I do see the advantage of getting rid of TextureMapperTiledBackingStore, but I do wonder if the result is slower in the end and maybe more complex. No'am, what is your take on all this?

> In addition, this project is not for only improving (2) and (3) in Qt.
> After that, we apply threaded coordinated graphics to GTK WK1 and WK2.

How do you plan to integrate with their application rendering? Also through an intermediate surface where just the layer composition happens in a separate thread?
Comment 9 Noam Rosenthal 2012-12-18 08:23:31 PST
(In reply to comment #8)
> (In reply to comment #7)
> The heavy lifting of populating the layers happens in the main thread, the main application rendering is happening there, too. Only composing a few layers would happen in the thread. Is that worth it? Especially in terms of OpenGL it means that you have to do swapbuffers twice, once for the FBO rendering in the thread (layer composition) and the as part of the main rendering cycle.

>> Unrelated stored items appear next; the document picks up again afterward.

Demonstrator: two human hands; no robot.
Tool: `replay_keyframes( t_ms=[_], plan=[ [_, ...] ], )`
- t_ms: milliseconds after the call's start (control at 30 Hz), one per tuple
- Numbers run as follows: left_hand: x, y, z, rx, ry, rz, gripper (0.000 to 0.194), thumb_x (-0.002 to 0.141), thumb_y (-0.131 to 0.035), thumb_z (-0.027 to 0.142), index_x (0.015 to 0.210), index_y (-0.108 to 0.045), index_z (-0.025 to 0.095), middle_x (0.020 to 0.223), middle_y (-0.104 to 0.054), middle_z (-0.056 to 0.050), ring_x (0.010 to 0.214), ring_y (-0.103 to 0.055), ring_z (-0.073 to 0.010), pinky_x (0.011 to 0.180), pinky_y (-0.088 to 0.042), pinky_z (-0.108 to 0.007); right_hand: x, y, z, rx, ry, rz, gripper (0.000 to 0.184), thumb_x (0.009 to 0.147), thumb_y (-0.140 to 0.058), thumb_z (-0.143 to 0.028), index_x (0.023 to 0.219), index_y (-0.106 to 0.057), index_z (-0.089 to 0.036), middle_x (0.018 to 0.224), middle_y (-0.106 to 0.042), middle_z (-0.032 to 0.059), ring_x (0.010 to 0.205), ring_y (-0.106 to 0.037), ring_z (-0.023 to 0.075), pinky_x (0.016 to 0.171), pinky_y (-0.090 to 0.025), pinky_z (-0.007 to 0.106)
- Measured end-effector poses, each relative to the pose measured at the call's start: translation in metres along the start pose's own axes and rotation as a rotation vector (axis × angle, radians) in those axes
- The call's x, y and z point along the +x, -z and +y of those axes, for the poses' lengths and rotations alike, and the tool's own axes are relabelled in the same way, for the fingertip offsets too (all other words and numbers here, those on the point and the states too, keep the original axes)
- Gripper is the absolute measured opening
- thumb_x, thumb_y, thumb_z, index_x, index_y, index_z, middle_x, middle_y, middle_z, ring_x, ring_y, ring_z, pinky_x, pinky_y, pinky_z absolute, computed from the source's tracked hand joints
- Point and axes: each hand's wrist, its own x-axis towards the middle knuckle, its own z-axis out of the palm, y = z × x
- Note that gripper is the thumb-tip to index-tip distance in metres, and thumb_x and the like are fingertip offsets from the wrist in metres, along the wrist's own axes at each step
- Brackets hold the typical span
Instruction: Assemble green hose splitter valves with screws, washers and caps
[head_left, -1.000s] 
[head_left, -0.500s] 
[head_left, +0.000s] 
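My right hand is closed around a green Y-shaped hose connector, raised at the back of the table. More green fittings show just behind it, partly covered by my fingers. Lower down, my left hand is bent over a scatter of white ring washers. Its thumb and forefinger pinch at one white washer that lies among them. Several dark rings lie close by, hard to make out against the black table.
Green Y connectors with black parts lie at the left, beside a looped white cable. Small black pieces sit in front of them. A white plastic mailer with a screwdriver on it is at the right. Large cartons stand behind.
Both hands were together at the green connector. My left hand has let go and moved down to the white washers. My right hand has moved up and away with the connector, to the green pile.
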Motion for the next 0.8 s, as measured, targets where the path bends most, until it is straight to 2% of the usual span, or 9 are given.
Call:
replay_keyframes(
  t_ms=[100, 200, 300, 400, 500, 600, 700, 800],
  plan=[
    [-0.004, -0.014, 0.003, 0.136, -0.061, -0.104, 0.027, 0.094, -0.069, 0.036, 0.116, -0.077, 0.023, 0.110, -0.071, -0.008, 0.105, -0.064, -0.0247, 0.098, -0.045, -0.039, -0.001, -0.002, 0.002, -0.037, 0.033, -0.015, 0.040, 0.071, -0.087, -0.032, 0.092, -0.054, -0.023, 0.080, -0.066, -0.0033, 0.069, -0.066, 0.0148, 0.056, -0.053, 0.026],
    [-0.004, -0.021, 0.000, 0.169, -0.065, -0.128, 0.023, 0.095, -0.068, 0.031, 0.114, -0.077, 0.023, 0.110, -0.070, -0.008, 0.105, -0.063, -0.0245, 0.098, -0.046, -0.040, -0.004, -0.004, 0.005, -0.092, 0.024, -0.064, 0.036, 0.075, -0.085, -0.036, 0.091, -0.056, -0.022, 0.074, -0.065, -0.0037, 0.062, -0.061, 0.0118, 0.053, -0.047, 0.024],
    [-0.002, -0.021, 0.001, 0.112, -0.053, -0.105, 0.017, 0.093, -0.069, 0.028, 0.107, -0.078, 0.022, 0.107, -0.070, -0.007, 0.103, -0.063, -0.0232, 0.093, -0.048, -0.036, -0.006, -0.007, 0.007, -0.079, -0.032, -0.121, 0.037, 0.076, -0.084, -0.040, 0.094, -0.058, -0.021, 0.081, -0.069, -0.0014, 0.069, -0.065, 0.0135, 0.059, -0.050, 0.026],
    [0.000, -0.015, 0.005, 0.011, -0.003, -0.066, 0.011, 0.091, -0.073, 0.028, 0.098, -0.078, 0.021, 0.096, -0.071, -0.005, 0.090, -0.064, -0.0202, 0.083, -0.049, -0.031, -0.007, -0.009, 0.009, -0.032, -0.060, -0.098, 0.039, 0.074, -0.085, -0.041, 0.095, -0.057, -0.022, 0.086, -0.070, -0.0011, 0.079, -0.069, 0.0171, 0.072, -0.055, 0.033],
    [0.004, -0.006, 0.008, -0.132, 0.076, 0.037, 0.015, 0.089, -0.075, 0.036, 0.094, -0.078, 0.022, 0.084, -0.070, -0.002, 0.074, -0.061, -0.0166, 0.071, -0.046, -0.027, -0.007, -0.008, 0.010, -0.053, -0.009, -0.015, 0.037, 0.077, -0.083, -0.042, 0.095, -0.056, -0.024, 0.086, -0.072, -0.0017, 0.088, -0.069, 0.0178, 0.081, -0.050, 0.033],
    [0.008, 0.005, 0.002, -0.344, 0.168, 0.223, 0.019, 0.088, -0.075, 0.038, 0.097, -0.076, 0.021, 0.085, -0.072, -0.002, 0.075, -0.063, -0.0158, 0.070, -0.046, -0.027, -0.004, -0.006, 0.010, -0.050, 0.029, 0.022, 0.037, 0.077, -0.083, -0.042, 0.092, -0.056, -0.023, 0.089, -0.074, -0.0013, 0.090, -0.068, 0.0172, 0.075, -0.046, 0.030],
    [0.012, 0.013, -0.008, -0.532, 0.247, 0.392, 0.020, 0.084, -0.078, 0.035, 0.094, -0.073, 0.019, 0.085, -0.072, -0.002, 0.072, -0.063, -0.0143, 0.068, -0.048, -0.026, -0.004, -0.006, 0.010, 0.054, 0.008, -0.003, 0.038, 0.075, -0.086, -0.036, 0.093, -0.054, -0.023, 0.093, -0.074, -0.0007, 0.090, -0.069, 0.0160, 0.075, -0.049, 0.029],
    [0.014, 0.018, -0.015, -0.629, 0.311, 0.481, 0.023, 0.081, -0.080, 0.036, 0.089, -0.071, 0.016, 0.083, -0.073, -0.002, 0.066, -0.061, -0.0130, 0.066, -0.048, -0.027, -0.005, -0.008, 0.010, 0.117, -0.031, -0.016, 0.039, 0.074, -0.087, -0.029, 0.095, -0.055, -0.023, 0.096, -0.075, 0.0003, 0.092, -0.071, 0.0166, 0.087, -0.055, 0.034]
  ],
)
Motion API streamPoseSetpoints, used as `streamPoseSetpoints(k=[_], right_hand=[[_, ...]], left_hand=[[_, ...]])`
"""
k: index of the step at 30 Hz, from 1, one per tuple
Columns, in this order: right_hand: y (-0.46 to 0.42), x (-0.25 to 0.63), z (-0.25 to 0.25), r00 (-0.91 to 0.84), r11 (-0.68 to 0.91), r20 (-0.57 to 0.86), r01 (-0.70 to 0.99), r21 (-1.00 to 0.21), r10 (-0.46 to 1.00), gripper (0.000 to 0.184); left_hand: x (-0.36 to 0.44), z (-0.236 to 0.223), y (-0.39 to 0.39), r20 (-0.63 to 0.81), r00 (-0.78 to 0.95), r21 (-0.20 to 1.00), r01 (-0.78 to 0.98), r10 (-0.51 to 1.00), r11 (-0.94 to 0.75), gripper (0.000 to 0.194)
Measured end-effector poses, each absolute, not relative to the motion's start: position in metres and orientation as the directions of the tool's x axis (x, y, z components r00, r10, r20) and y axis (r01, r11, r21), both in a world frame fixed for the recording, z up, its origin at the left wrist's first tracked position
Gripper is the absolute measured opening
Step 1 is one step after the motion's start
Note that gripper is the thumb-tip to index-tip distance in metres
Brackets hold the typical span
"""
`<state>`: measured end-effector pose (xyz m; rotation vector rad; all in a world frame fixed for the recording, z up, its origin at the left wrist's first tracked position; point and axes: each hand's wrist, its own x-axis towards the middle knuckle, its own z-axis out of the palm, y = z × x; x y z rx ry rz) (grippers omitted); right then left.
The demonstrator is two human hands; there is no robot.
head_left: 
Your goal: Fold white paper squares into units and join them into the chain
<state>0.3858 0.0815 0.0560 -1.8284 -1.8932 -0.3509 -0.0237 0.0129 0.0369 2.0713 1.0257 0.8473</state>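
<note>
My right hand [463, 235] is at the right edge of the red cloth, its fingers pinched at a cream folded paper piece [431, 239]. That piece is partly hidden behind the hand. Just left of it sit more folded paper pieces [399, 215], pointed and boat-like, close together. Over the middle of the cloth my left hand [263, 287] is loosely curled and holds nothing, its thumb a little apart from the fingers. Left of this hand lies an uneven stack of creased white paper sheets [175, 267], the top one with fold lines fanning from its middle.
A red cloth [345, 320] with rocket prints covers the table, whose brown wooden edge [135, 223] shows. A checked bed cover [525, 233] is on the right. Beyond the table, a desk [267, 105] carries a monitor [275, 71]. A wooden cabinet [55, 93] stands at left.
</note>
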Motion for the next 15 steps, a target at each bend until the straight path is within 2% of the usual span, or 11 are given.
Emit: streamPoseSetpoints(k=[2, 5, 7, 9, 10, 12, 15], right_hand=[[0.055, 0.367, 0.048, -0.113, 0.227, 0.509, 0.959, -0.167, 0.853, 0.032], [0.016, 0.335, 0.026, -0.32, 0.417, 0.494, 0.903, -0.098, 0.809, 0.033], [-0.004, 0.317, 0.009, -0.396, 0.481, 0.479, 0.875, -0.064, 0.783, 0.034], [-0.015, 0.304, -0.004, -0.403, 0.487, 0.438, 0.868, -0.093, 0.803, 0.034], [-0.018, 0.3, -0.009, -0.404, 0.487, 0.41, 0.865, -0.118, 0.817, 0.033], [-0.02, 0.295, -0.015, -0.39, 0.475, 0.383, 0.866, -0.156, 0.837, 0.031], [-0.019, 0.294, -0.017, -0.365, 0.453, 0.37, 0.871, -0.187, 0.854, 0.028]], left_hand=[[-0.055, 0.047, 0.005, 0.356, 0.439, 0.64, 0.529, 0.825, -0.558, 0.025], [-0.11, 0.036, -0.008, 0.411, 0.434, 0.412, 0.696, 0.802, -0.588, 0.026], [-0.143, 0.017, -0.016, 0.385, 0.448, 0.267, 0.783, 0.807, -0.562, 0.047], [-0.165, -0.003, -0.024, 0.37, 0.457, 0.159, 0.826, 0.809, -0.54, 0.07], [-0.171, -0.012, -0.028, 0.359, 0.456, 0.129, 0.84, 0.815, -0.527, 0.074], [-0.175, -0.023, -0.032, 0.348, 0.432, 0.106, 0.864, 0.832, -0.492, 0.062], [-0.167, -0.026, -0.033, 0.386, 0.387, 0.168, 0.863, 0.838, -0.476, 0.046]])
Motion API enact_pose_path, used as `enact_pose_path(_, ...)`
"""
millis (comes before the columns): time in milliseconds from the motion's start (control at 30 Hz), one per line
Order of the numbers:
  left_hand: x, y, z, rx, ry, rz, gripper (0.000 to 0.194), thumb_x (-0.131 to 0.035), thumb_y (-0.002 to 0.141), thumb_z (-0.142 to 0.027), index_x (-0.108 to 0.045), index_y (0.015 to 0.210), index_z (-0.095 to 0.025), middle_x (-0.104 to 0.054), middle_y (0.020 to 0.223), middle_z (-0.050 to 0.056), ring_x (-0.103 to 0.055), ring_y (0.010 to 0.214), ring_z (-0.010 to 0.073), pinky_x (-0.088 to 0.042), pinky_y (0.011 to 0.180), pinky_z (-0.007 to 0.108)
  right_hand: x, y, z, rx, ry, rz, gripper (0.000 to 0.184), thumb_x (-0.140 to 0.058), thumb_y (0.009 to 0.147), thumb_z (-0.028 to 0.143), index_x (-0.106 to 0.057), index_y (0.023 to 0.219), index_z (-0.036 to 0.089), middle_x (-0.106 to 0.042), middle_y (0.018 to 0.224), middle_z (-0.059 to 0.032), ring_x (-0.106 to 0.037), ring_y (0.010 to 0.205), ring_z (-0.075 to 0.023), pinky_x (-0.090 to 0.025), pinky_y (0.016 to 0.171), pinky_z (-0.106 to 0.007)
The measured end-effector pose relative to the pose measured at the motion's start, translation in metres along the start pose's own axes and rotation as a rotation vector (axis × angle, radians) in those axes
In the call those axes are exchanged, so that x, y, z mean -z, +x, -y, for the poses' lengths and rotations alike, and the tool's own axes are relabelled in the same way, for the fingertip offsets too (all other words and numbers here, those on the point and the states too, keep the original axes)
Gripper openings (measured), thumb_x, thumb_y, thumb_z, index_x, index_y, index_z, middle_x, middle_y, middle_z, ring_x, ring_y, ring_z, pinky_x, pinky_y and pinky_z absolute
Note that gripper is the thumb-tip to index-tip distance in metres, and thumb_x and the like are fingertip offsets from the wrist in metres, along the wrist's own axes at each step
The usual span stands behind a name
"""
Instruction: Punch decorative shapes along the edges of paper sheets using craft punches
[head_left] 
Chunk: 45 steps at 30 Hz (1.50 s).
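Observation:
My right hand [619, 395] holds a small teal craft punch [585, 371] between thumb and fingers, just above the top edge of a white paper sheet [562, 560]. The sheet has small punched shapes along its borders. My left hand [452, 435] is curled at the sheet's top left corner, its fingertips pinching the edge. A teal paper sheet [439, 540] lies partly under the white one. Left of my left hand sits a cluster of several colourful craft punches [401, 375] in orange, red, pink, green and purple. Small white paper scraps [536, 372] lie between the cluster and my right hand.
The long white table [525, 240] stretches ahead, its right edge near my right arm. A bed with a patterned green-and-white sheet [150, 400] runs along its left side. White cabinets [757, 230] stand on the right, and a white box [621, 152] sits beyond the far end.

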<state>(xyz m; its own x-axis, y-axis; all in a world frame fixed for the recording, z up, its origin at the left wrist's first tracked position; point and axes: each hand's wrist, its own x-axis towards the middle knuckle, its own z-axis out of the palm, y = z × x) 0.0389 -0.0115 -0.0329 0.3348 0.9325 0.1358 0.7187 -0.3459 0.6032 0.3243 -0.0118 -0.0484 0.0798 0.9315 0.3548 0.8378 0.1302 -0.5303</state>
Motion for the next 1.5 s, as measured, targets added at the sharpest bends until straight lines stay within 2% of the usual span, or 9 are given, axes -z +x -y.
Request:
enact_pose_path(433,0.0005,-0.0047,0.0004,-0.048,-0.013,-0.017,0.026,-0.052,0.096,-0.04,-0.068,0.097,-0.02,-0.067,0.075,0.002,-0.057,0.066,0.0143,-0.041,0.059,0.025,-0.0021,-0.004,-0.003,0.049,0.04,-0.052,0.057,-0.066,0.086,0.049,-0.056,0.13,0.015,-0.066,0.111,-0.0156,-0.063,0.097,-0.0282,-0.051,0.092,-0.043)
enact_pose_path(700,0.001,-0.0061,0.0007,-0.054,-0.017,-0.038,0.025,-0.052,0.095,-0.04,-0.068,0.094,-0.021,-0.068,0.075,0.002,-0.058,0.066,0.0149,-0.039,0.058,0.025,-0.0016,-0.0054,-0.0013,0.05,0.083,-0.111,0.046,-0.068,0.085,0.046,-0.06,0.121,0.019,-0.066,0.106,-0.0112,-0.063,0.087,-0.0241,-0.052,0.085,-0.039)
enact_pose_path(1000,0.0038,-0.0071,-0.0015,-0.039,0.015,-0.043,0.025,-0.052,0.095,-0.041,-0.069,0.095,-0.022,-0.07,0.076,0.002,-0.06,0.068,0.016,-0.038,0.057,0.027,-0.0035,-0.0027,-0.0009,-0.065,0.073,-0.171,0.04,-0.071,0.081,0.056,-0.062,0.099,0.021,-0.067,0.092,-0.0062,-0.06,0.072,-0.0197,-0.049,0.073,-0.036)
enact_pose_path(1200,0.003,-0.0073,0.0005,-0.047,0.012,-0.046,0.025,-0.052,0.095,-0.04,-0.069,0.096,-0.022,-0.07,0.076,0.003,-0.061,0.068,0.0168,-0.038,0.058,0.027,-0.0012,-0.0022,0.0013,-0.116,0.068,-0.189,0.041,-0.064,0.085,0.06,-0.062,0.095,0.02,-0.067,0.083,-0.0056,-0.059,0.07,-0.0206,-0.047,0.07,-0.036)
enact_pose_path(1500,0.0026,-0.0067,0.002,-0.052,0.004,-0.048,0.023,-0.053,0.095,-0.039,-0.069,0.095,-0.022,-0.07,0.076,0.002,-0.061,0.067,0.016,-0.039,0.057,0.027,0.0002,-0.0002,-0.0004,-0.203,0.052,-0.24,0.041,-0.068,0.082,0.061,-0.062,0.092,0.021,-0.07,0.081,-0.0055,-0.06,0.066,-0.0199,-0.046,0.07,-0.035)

I think later maybe we can do something like paint in the main thread to a QPaintBuffer / cairo_recording_surface, and do the actual painting to the buffer in the compositor thread.
But I agree that right now in the Qt context we don't really offload too much to the compositor thread. also I'm not sure if in order to achieve this background painting we have to put 

> I do see the advantage of getting rid of TextureMapperTiledBackingStore, but I do wonder if the result is slower in the end and maybe more complex. No'am, what is your take on all this?
> 
From what I understood this project's goal is more about GTK, and making the compositor work in GTK the same way it does in Chromium, and as a byproduct the code would be more maintainable for Qt as well.
If this project was just for code maintainability I would rather avoid this refactor.
Comment 10 Dongseong Hwang 2012-12-18 19:03:17 PST
(In reply to comment #8)
> Why is that? WebKit trunk does not support Qt 4.8 and instead requires Qt 5.0.

Oops, you are right :)

> > As I read your comment, it is obvious that we need to use something like RunLoop to run AC on the rendering thread.
> > This plan would not create (4) option. This plan improve (2) and (3) option.
> > 
> > In the (2) option, we will composite content into a imageBuffer on the rendering thread using TextureMapperImagebuffer, and QWidget will paint the result into a given QPainter.
> > 
> > In the (3) option, we will composite content into a texture on the rendering thread usint TextureMapperGL, and QGraphicsView  will paint the result texture into QGLWidget's surface.
> 
> While I agree that this would work I'm not really sure what the benefit of that is, apart from code sharing.
> 
> The heavy lifting of populating the layers happens in the main thread, the main application rendering is happening there, too. Only composing a few layers would happen in the thread. Is that worth it? Especially in terms of OpenGL it means that you have to do swapbuffers twice, once for the FBO rendering in the thread (layer composition) and the as part of the main rendering cycle.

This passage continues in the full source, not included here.